Speaker: E.V. Lashkevich (HSE), Yu.A. Zelenkov (HSE)
Topic: Generating algorithmic recommendations to prevent financial insolvency of a company


Annotation:

This paper examines an approach that combines explainable artificial intelligence (XAI) and synthetic data generation methods to generate algorithmic recommendations (algorithmic recourse) for changing a firm's risk profile to reduce the risk of financial insolvency. Unlike traditional methods, the proposed approach uses synthetic data generated based on the joint distribution of features, which improves the quality of counterfactual explanations (CE) and ensures the relevance of recommendations even with limited initial data.

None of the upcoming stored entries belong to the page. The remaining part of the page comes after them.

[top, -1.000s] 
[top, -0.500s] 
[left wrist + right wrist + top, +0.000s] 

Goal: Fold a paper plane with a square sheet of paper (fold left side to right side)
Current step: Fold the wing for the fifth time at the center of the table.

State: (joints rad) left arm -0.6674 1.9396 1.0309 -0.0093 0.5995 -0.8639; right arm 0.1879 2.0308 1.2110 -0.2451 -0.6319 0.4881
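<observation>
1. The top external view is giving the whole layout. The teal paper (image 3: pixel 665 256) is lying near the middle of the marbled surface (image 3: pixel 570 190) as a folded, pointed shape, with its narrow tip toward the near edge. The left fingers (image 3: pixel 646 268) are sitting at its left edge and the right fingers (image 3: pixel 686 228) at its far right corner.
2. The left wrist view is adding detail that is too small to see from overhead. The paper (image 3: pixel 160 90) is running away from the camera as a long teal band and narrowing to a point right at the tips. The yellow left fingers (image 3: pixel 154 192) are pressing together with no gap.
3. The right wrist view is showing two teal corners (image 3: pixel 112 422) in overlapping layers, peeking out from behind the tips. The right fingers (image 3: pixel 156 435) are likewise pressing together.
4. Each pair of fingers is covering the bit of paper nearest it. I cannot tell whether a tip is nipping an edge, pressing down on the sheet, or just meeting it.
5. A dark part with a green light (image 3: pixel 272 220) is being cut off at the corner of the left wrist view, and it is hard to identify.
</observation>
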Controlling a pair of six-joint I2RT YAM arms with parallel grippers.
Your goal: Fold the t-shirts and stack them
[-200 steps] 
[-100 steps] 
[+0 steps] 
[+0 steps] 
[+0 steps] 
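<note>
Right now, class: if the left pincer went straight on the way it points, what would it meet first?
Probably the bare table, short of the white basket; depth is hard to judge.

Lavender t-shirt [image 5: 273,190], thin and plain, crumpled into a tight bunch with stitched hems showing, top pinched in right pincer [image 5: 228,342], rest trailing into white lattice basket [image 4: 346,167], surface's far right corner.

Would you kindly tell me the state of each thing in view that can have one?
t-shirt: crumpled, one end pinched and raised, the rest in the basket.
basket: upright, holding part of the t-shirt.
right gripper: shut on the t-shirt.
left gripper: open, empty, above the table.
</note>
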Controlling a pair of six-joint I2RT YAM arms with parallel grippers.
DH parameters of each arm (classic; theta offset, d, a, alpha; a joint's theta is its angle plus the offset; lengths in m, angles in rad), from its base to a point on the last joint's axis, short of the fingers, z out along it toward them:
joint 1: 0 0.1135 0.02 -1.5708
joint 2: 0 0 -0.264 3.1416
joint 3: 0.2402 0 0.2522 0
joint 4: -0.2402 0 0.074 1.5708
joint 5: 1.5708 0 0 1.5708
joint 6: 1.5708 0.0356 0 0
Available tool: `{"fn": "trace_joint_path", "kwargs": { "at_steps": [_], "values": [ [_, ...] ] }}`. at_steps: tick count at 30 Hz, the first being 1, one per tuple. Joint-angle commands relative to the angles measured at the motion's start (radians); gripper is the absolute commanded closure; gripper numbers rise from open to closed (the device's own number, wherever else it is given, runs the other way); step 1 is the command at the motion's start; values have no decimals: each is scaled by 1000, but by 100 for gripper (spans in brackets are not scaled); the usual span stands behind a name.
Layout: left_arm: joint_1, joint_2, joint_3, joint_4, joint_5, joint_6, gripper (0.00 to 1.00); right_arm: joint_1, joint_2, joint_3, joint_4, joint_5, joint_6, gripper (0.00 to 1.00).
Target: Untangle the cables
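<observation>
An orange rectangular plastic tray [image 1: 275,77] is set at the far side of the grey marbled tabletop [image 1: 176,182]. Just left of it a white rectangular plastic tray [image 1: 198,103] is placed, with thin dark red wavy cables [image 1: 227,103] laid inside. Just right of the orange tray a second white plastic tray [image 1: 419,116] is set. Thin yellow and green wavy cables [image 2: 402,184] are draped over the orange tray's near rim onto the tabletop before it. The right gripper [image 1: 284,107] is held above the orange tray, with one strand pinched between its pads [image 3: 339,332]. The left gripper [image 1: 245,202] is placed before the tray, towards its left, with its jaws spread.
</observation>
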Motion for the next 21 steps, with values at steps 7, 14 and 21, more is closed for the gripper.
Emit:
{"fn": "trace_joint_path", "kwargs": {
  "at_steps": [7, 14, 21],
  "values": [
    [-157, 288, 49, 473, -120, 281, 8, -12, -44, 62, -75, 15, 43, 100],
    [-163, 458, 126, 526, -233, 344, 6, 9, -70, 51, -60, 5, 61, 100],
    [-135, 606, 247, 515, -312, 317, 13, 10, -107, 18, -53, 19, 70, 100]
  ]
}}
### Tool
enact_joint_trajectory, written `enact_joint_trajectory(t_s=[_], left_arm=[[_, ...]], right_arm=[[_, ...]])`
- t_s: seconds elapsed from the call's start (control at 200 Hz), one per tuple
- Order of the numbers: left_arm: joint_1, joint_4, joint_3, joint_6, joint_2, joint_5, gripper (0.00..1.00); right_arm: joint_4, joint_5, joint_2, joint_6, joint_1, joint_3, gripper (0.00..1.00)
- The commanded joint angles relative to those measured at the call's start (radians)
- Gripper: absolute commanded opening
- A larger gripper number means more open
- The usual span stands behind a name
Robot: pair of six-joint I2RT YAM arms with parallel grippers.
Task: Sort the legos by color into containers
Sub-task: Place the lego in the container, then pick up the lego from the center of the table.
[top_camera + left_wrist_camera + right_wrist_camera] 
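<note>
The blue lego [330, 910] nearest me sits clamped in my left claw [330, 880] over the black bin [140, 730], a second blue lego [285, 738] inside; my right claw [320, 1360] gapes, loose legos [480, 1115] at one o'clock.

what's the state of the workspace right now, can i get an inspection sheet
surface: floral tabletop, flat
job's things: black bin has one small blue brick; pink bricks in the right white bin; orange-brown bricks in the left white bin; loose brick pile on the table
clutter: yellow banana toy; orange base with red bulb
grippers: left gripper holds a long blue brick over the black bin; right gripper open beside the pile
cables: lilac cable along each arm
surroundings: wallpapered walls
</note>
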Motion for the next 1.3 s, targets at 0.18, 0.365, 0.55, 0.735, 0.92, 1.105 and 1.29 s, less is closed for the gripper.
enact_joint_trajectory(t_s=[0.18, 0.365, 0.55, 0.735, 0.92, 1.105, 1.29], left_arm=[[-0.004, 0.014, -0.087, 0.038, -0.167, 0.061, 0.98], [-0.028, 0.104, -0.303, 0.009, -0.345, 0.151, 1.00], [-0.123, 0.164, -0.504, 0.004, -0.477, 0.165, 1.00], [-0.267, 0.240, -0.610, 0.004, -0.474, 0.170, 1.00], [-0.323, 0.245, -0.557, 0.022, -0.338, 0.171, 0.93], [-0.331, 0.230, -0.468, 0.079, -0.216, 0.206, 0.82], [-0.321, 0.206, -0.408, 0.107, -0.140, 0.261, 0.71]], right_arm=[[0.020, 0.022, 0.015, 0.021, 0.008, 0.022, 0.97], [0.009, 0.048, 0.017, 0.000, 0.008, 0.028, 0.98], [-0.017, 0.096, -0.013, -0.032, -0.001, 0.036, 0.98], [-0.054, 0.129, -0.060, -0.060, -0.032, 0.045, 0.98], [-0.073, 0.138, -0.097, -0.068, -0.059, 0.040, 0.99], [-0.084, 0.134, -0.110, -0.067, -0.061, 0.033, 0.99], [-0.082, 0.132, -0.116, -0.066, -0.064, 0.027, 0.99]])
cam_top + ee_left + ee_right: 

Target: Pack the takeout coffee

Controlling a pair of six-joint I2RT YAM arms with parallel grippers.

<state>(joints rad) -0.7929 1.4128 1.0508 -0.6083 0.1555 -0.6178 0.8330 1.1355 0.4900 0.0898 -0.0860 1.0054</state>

The study includes a comparative analysis of various methods for generating synthetic samples and assessing their effectiveness for binary classification problems and constructing counterfactual scenarios. The developed methodology includes constructing a bankruptcy probability assessment model, generating a set of potential counterfactuals using Bayesian networks, and selecting recommendations based on both CE metrics and user requirements. Particular attention is paid to assessing the implementation costs of the proposed measures and integrating expert judgment into the decision-making process.
The solution, tested using data from Finnish small and medium-sized businesses, provides not only highly accurate but also realistic recommendations, significantly increasing their practical value for financial risk management.